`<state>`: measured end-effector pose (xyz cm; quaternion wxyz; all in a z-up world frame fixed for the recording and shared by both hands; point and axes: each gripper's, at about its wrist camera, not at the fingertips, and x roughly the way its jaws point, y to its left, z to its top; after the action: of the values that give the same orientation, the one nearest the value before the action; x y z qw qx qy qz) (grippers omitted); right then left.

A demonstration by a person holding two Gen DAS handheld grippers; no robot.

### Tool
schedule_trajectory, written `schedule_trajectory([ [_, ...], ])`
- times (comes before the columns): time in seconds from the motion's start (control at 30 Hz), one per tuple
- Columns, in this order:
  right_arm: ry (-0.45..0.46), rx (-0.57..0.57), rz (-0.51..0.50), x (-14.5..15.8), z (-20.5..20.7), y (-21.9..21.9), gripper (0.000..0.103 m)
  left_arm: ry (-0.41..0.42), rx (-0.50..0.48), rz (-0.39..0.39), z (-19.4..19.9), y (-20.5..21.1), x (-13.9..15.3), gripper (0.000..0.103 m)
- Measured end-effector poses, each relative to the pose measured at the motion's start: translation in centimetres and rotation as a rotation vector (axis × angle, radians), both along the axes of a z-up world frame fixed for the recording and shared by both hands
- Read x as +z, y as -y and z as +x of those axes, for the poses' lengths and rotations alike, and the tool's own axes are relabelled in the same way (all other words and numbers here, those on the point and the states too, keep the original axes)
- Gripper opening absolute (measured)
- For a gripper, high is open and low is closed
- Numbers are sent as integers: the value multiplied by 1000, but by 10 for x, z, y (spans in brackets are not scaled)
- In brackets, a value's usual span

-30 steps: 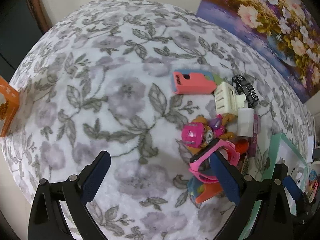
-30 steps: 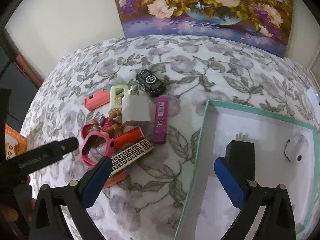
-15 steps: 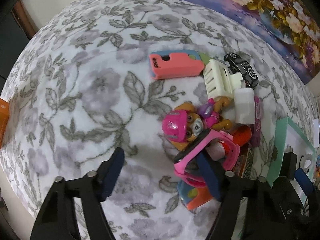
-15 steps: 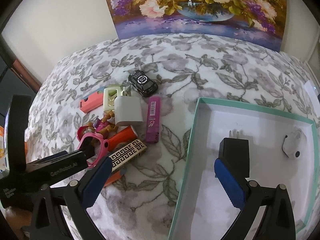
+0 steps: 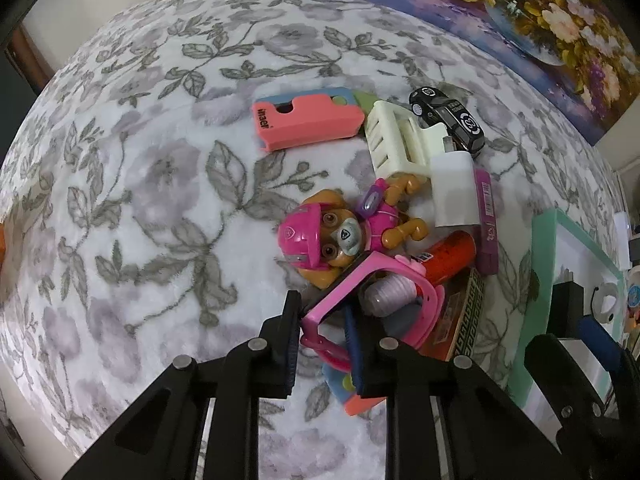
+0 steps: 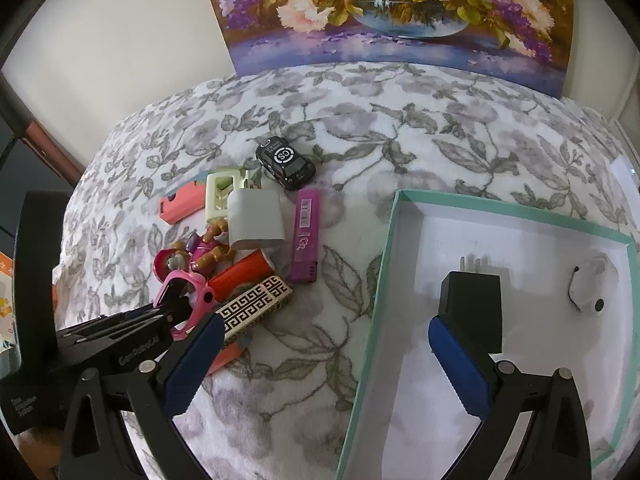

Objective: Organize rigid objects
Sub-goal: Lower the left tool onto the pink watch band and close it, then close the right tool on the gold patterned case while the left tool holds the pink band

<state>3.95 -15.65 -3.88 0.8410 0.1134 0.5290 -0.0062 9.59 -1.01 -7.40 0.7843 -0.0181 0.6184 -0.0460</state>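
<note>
A heap of small objects lies on the floral cloth: a pink toy watch (image 5: 376,280), a pup figure in a pink helmet (image 5: 320,236), a white charger (image 5: 454,190), a black toy car (image 5: 448,120), a red tube (image 5: 452,258) and a purple lighter (image 6: 306,236). My left gripper (image 5: 324,344) is shut on the watch's pink band at the near edge of the heap; it also shows in the right wrist view (image 6: 176,304). My right gripper (image 6: 324,360) is open and empty over the left rim of the teal tray (image 6: 384,248), which holds a black adapter (image 6: 472,304) and a white earbud case (image 6: 588,284).
A coral phone case (image 5: 308,120) and a cream plastic holder (image 5: 396,140) lie at the far side of the heap. A patterned black and white lighter (image 6: 256,304) lies by the watch. A flower painting (image 6: 392,12) leans on the wall behind. An orange box (image 6: 8,280) stands at the left.
My left gripper moved forward into the heap and its jaws closed from wide open onto the pink watch band. My right gripper stayed open over the tray's edge.
</note>
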Motion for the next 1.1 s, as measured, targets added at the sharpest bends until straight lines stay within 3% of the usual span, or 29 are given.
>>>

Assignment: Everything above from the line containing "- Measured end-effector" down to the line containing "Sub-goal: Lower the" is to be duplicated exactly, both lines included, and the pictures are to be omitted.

Task output:
- Measured end-effector poses, each relative to the pose measured at the motion's start: translation in centimetres and rotation as a rotation vector (axis × angle, radians), both along the axes of a z-up world frame fixed for the recording and shared by both hands
- Read x as +z, y as -y and z as +x of those axes, for the poses' lengths and rotations alike, and the tool's own axes are relabelled in the same way (all other words and numbers here, those on the point and the states too, keep the original axes)
- Gripper opening absolute (measured)
- For a gripper, high is open and low is closed
- Numbers are sent as integers: the value multiplied by 1000, but by 10 for x, z, y (spans in brackets are not scaled)
- In brackets, a value's usual span

-30 steps: 
-30 steps: 
-15 steps: 
-15 steps: 
+0 steps: 
+0 steps: 

Objective: Organize rigid objects
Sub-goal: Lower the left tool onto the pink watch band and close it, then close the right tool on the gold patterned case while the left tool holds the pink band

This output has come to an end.